[About this task]:
Lines from the one containing "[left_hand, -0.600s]" through the last line of the data are to be repeated word for word, both ends included.
◆ ◆ ◆ ◆
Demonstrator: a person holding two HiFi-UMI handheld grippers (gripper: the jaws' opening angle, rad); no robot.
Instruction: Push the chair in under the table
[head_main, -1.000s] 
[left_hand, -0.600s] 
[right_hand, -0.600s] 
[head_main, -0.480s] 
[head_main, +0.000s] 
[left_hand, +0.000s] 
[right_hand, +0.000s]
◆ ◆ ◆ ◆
[Answer to this exercise]:
[left_hand, -0.600s] 
[right_hand, -0.600s] 
[head_main, -0.480s] 
[head_main, +0.000s] 
[left_hand, +0.000s] 
[right_hand, +0.000s]

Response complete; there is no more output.